» **Work item**: Send each entry back exactly as given, pictures excluded.

*** Entries shown

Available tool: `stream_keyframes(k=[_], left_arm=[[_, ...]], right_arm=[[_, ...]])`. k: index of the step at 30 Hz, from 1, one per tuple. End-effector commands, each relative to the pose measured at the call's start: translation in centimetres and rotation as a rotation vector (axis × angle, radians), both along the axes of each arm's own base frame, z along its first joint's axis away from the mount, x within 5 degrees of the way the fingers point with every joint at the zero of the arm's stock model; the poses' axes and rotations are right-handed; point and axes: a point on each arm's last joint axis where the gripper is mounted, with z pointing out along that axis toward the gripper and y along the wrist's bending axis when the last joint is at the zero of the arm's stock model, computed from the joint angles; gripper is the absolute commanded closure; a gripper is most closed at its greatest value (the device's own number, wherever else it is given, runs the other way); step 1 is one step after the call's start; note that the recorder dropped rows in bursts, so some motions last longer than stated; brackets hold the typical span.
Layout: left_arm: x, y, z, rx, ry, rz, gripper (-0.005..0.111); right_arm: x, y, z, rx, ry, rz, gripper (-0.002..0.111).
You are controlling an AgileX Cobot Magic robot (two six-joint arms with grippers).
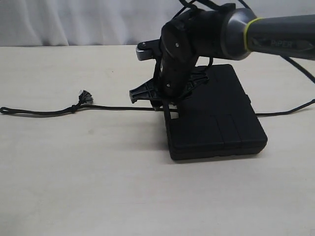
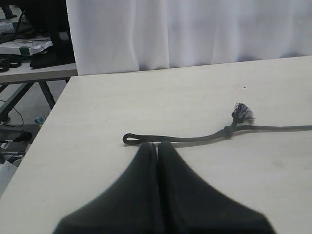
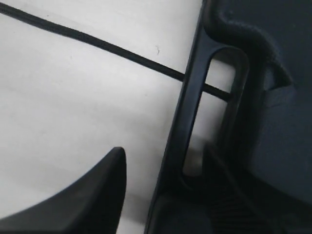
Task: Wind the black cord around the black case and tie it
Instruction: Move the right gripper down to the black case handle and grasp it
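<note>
The black case (image 1: 216,115) lies flat on the pale table, right of centre. The black cord (image 1: 118,107) runs along the table from the far left, past its knot (image 1: 74,108) and frayed tuft (image 1: 86,96), then under the case and out on the right. My right gripper (image 1: 165,103) is lowered over the case's left end. It stands open astride the handle bar (image 3: 195,112), with one finger (image 3: 97,190) clear of the bar on the table side. My left gripper (image 2: 157,145) is shut and empty, its tips just short of the cord's looped end (image 2: 130,139).
The right arm (image 1: 275,34) reaches in from the upper right above the case. In the left wrist view the table's side edge (image 2: 48,122) drops off towards a cluttered side table (image 2: 29,68). A white curtain (image 2: 195,29) hangs behind the table.
</note>
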Motion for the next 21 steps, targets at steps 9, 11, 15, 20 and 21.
stream_keyframes(k=[9, 11, 15, 20, 21], left_arm=[[0.0, -0.1, 0.1, -0.003, -0.013, -0.011, 0.107], [0.0, -0.1, 0.1, -0.003, -0.013, -0.011, 0.107], [0.0, -0.1, 0.1, -0.003, -0.013, -0.011, 0.107], [0.0, -0.1, 0.1, -0.003, -0.013, -0.011, 0.107], [0.0, -0.1, 0.1, -0.003, -0.013, -0.011, 0.107]], right_arm=[[1.1, 0.6, -3.1, -0.003, -0.019, 0.003, 0.062], [1.3, 0.5, -3.8, -0.026, -0.023, -0.01, 0.062], [1.5, 0.3, -4.2, -0.047, -0.036, -0.035, 0.062], [1.6, 0.4, -4.9, -0.049, -0.033, -0.034, 0.062], [1.6, 0.4, -5.2, -0.053, -0.027, -0.033, 0.062]])
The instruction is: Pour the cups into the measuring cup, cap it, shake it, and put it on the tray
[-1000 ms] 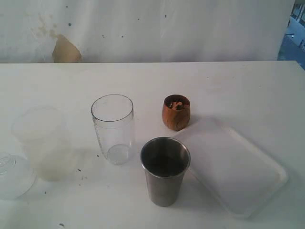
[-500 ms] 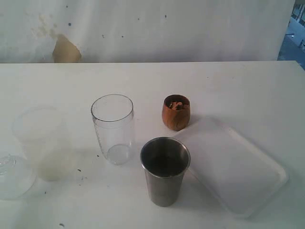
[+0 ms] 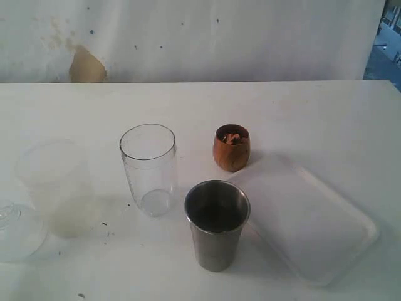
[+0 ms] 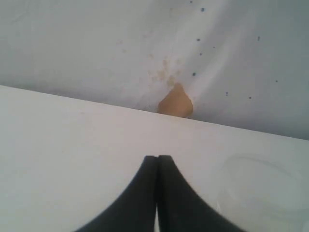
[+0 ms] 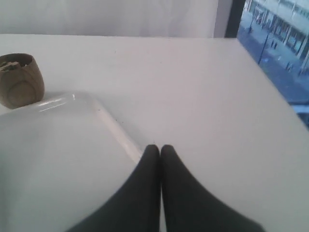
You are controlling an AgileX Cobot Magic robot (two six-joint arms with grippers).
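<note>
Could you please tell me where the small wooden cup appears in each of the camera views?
Exterior view: the wooden cup stands near the middle, by the far corner of the tray.
Left wrist view: not in it.
Right wrist view: the wooden cup stands beside a rounded corner of the tray.
Shared landmark: the white tray, in both views that show the cup.

A: How does the measuring cup (image 3: 148, 169) stand?
B: Upright, clear, uncapped, nothing inside.
A: And the rest, taken from it?
B: The steel tumbler (image 3: 217, 226) stands upright just to its right, further forward. The wooden cup (image 3: 231, 148) sits right and further back, with pale bits inside. The white tray (image 3: 313, 232) lies flat and bare beyond both. The clear domed cap (image 3: 19, 235) lies well apart to its left, further forward
</note>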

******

» **Reply**:
Available tool: `stream_keyframes(k=[_], left_arm=[[_, ...]], right_arm=[[_, ...]])`. k: index of the step at 30 Hz, from 1, one per tuple. End-effector commands, each relative to the pose measured at the call's start: translation in centimetres and rotation as a rotation vector (axis × angle, radians), both along the axes of each arm's own base frame, z along its first joint's axis away from the mount, x within 5 degrees of the way the fingers point with every joint at the zero of the arm's stock model; the poses' axes and rotations are right-handed; point and axes: a point on each arm's last joint axis where the gripper is mounted, with z pointing out along that axis toward the gripper and y along the wrist's bending axis when the last joint is at the zero of the arm's stock model, computed from the joint angles; gripper is the absolute commanded closure; a gripper is most closed at its greatest value (the device's own number, wherever else it is given, runs the other way); step 1 is one step after the call's start; note that the recorder dropped rows in bursts, so some motions last longer than stated; brackets hold the typical span.
Layout: left_arm: x, y, z, rx, ry, rz, gripper (-0.005..0.111); right_arm: x, y, z, rx, ry, rz, gripper (-0.002..0.111).
You are controlling an AgileX Cobot Magic robot (two six-joint arms with grippers).
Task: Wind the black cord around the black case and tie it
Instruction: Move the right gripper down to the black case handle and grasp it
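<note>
The black case (image 1: 216,115) lies flat on the pale table, right of centre. The black cord (image 1: 118,107) runs along the table from the far left, past its knot (image 1: 74,108) and frayed tuft (image 1: 86,96), then under the case and out on the right. My right gripper (image 1: 165,103) is lowered over the case's left end. It stands open astride the handle bar (image 3: 195,112), with one finger (image 3: 97,190) clear of the bar on the table side. My left gripper (image 2: 157,145) is shut and empty, its tips just short of the cord's looped end (image 2: 130,139).
The right arm (image 1: 275,34) reaches in from the upper right above the case. In the left wrist view the table's side edge (image 2: 48,122) drops off towards a cluttered side table (image 2: 29,68). A white curtain (image 2: 195,29) hangs behind the table.
</note>
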Motion for the next 21 steps, targets at steps 9, 11, 15, 20 and 21.
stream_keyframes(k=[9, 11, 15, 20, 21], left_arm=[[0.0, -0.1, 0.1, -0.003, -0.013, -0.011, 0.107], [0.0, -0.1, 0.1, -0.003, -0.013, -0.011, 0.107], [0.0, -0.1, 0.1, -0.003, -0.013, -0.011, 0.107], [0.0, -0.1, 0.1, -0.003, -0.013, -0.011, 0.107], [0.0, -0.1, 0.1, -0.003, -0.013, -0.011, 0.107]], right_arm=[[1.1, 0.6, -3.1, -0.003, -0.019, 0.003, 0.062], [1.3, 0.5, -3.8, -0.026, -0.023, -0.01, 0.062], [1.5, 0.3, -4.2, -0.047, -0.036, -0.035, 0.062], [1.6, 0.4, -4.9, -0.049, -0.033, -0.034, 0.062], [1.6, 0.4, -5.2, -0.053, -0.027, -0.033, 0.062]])
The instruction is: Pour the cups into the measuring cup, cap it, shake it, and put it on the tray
[-1000 ms] 
[-500 ms] 
[+0 ms] 
[+0 ms] 
[+0 ms] 
You are controlling an AgileX Cobot Magic robot (two six-joint arms with grippers).
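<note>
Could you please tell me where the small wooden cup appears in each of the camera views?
Exterior view: the wooden cup stands near the middle, by the far corner of the tray.
Left wrist view: not in it.
Right wrist view: the wooden cup stands beside a rounded corner of the tray.
Shared landmark: the white tray, in both views that show the cup.

A: How does the measuring cup (image 3: 148, 169) stand?
B: Upright, clear, uncapped, nothing inside.
A: And the rest, taken from it?
B: The steel tumbler (image 3: 217, 226) stands upright just to its right, further forward. The wooden cup (image 3: 231, 148) sits right and further back, with pale bits inside. The white tray (image 3: 313, 232) lies flat and bare beyond both. The clear domed cap (image 3: 19, 235) lies well apart to its left, further forward
</note>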

The output is now finished.